Auditorium G, DHMC/Online

Optional ZOOM LINK

"Development of Novel Radiotherapy Treatment Monitoring and Quantitative Cherenkov Surface Dosimetry for Diverse Populations"


In the US alone, nearly two million people will be diagnosed with cancer annually, and over half of them will receive radiation therapy throughout the course of their care. While widely regarded as safe, radiation therapy presents unique challenges that other procedures, such as surgery, lack. Namely, the invisible nature of the radiation itself makes it impossible to directly visualize treatment. Many immobilization and localization techniques exist to minimize the chance of incorrect radiation dose delivery, yet incidents still occur. Within the last decade, Cherenkov imaging has emerged as a new radiation therapy delivery verification technique. Cherenkov imaging is unique to other modalities because it allows for real-time visualization of beam delivery on the entire surface of the patient, showing light wherever dose is delivered. Beyond the ability to verify the extent of the treatment field, it has the potential to provide a 2D surrogate surface dose map. In this work, we exploit the unique nature of Cherenkov imaging for treatment delivery verification and incident detection in the radiation therapy clinic.

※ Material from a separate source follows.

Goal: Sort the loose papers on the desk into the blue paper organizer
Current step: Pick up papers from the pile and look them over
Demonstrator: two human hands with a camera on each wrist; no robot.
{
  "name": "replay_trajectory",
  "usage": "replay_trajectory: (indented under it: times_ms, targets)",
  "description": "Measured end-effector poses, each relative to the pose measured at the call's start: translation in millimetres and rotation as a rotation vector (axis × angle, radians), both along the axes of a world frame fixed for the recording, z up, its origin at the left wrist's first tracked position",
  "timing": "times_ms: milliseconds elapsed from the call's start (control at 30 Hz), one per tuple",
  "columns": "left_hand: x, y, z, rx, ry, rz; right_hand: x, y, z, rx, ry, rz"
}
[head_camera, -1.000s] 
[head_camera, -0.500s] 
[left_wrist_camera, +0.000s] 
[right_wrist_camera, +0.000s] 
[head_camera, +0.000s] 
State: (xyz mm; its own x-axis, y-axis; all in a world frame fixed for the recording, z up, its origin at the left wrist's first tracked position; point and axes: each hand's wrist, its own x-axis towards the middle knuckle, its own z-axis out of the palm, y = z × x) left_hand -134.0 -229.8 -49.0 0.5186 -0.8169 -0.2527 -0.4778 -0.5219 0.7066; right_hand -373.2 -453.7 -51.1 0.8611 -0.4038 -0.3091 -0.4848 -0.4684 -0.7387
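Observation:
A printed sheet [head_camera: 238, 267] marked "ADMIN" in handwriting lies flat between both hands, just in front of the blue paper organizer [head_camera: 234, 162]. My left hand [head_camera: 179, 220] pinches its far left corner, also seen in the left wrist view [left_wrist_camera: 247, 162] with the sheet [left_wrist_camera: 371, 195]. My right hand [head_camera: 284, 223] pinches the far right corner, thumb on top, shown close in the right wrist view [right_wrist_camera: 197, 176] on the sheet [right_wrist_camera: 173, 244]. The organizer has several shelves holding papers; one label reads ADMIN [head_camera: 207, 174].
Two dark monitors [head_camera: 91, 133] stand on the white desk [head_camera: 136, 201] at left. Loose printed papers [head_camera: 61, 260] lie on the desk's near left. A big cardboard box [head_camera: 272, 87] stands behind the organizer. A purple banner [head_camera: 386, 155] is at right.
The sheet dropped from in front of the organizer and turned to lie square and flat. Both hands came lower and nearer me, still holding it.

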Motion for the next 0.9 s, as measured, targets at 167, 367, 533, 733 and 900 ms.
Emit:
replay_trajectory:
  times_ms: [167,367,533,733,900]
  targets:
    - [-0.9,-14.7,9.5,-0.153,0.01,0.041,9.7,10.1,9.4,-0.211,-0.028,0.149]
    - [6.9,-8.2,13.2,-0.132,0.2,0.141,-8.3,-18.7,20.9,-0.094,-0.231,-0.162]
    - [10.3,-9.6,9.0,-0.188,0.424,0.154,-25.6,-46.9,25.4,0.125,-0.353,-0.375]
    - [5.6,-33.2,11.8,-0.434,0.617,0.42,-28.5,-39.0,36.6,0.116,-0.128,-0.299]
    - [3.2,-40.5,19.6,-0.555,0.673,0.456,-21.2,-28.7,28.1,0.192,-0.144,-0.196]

This thesis focuses on several uses of Cherenkov imaging in the clinic, spanning from radiotherapy incident detection to quantitative in vivo dosimetry for diverse patient populations, independent of skin pigmentation. Cherenkov imaging is first explored as a tool for automatic incident detection during treatment, leveraging unique biological fiducials that are inherent to patient images. Expanding to quantitative in vivo dosimetry, the synergistic combination of Cherenkov imaging and scintillation dosimetry is presented as promising alternative to conventional dosimeters, with the unique ability to directly visualize measurement locations relative to the treatment field on the surface of the patient. Lastly, the longstanding concern regarding Cherenkov imaging for dark skin patients is addressed in a multi-institutional collaboration between Dartmouth Hitchcock Health and Moffitt Cancer Center, dedicated to imaging a diverse population, with the successful development of a patient-specific skin pigmentation calibration, a noteworthy advancement towards the realization of quantitative Cherenkov dosimetry.

Thesis Committee

  • David Gladstone (chair)
  • Brian Pogue
  • Lesley Jarvis
  • Petr Bruza
  • Rongxiao Zhang
  • Todd Pawlicki (external, UCSD)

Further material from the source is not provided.